— Data for processing —
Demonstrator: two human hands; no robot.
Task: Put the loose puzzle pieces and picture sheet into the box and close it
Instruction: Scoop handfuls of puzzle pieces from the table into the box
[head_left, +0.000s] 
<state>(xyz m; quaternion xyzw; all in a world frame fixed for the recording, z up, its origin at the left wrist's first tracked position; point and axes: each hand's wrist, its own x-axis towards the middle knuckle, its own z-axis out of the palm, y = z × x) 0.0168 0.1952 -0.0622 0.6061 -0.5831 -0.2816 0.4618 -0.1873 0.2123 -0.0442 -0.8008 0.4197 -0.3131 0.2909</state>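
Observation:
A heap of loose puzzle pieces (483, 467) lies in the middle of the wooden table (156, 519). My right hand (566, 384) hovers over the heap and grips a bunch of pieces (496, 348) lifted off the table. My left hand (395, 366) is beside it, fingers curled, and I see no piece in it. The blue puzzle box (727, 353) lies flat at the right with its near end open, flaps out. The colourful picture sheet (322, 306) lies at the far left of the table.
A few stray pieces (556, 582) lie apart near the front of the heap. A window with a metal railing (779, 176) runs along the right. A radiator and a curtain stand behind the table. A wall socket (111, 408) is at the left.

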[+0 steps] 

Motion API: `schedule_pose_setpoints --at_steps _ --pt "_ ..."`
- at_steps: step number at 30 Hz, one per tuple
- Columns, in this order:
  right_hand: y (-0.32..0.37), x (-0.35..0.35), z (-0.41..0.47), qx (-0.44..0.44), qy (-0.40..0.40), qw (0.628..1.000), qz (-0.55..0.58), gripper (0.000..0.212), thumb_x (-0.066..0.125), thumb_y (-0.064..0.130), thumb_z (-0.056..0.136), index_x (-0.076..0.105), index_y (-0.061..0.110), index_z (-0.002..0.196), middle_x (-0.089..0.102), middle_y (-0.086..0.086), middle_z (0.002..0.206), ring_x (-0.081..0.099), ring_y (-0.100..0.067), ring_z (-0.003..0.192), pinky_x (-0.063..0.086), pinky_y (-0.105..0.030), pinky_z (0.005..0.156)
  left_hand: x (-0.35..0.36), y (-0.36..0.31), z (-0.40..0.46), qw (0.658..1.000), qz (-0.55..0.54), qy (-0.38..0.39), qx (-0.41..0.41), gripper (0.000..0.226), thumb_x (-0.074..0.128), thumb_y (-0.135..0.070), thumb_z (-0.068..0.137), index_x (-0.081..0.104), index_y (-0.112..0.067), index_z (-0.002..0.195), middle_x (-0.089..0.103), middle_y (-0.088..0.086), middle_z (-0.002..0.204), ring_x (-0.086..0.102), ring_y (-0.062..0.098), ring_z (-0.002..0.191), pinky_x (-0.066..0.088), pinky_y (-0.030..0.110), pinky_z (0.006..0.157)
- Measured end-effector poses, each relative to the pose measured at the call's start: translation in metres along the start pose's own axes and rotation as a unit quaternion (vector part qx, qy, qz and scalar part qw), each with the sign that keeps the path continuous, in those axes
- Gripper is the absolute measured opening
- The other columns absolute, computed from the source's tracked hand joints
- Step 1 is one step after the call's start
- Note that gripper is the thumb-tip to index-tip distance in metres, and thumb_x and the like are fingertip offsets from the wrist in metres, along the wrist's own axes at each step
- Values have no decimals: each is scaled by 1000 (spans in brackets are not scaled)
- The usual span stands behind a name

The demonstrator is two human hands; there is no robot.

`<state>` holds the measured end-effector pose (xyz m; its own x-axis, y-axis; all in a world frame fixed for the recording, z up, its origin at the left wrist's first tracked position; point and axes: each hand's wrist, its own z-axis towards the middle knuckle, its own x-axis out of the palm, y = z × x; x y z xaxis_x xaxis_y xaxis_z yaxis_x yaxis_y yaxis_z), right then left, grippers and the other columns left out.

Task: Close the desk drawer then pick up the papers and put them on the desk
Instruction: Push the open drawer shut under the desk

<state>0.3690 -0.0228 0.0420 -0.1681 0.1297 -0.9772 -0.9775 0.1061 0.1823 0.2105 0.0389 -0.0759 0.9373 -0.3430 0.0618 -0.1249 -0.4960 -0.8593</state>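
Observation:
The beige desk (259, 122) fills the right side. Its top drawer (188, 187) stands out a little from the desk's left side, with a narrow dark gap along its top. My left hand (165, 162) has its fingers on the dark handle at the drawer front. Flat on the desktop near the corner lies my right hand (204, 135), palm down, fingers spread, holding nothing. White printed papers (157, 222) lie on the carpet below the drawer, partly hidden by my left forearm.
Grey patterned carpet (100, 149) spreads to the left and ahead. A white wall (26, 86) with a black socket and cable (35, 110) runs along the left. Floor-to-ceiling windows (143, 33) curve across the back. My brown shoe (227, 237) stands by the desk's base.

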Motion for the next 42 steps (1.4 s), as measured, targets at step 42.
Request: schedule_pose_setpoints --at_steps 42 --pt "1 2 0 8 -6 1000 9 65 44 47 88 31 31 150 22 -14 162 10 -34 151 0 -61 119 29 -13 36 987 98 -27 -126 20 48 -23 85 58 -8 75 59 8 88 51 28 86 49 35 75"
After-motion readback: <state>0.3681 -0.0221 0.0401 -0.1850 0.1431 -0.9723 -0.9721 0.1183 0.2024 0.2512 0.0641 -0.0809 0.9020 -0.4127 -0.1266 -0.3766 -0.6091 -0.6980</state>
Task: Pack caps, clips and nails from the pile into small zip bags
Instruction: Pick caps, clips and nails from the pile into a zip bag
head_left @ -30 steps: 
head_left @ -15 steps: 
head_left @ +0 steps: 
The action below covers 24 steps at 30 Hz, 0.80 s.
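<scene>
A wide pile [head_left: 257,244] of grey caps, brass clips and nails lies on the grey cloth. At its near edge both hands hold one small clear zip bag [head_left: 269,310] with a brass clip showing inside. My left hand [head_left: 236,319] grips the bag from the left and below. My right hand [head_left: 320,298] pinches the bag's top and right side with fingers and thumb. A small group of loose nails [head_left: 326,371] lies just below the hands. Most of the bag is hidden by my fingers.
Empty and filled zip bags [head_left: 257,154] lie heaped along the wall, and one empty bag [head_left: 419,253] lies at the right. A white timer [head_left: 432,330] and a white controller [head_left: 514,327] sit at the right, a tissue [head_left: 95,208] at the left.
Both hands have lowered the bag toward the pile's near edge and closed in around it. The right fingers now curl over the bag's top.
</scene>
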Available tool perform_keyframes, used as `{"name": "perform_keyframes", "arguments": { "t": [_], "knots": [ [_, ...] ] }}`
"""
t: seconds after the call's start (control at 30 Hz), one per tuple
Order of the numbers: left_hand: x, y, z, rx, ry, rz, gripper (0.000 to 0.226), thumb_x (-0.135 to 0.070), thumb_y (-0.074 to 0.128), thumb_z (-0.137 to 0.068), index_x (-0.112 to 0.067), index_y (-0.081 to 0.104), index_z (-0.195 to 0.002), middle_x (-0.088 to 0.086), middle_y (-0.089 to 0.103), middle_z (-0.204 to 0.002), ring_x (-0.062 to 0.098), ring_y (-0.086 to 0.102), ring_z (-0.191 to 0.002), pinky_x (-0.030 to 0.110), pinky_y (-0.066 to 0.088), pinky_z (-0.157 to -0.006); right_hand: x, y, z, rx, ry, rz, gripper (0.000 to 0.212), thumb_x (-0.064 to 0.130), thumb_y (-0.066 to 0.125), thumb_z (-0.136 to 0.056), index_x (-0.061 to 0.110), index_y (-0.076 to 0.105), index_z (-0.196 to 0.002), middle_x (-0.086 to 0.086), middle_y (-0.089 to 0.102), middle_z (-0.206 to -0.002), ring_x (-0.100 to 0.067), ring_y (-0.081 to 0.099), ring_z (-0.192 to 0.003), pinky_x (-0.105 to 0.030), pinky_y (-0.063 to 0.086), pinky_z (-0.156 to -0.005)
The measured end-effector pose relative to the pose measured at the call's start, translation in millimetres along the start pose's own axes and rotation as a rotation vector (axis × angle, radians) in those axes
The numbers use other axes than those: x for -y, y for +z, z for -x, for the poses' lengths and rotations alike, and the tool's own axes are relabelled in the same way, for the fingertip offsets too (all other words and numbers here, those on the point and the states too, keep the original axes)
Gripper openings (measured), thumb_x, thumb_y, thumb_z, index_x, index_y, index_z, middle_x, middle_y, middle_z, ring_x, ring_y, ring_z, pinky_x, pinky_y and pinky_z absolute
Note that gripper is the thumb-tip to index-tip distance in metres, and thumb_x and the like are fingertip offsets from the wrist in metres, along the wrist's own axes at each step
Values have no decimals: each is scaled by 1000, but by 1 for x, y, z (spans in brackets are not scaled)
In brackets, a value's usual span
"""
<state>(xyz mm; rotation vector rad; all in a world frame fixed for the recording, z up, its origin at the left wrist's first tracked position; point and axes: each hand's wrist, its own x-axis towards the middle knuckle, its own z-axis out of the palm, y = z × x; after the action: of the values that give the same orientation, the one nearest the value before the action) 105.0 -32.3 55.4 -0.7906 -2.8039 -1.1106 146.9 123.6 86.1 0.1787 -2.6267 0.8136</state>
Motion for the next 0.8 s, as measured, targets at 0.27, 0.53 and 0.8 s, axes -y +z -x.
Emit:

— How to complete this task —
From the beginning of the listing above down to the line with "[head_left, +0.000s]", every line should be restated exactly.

— Response below —
Demonstrator: two human hands; no robot.
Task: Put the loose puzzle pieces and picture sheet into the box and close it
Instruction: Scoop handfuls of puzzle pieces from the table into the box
[head_left, +0.000s] 

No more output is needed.